¹ One patient dosed at 60 mg in Part B was not efficacy evaluable at the time of data cutoff.
² Steady state is defined as the period beginning on a patient's Day 28 visit and lasting until that patient's Month 12 visit (or until that patient's last visit, if earlier than twelve months).
³ Circulating AAT levels measured using liquid chromatography–mass spectrometry (LC–MS) assay. LC-MS is a preferred quantitative method by regulatory authorities to assess specificity of AAT detection.

FAQ

What were the BEAM-302 Phase 1/2 results for BEAM (Nasdaq: BEAM) on March 25, 2026?

The trial showed durable biomarker responses and tolerability, with 60 mg achieving a mean total AAT of 16.1 µM. According to the company, BEAM-302 increased functional AAT, produced corrected M-AAT, and reduced toxic Z-AAT across cohorts.

Why did Beam select 60 mg as the optimal biological dose for BEAM-302 (BEAM)?

60 mg showed the best balance of safety and efficacy, with mean steady-state total AAT of 16.1 µM and 94% M-AAT composition. According to the company, those data support near-saturation editing and go-forward pivotal dosing.

What safety signals were observed with BEAM-302 in the BEAM Phase 1/2 trial?

Overall tolerability was acceptable with no serious AEs reported in single-dose cohorts; transient IRRs and mild ALT/AST rises occurred. According to the company, one multi-dose patient experienced Grade 4 ALT and Grade 3 AST elevations that were asymptomatic.

How did BEAM-302 affect mutant Z-AAT levels in treated patients (BEAM)?

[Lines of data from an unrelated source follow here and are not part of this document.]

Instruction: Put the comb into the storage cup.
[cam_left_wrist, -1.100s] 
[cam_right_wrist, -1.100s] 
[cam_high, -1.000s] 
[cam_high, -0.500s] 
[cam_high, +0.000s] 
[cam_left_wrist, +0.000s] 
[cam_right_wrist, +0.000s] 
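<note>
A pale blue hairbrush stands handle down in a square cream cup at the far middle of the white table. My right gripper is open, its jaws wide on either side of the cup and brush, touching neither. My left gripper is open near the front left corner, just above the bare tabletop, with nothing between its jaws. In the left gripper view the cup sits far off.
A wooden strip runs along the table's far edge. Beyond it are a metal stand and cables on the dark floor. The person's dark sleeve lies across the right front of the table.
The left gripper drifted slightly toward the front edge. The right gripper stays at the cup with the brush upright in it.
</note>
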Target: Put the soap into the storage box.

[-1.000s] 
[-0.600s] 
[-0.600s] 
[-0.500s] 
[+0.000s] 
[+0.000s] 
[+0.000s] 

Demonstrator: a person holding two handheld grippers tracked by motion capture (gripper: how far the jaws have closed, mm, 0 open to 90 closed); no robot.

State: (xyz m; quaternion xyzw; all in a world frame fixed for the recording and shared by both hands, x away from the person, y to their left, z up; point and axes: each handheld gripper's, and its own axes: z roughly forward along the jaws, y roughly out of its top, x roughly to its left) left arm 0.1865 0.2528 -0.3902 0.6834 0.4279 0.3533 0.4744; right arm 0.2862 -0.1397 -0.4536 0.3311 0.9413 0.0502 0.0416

BEAM-302 produced large, durable reductions in Z-AAT, with an 84% mean reduction in the 60 mg cohort. According to the company, reductions were consistent across cohorts and accompanied by new production of corrected M-AAT.

When will Beam start the pivotal cohort for BEAM-302 and how many patients are planned?

Beam expects to initiate the pivotal cohort in the second half of 2026 and plans to enroll about 50 additional patients. According to the company, the cohort will support a potential accelerated approval pathway using 12-month biomarker endpoints.

Did BEAM-302 reach protective AAT levels and maintain M-AAT composition during infection?

Yes; patients exceeded the 11 µM protective threshold and one 60 mg patient rose to ~30 µM during infection while retaining 95% M-AAT. According to the company, this shows inducible, functional AAT expression during physiologic stress.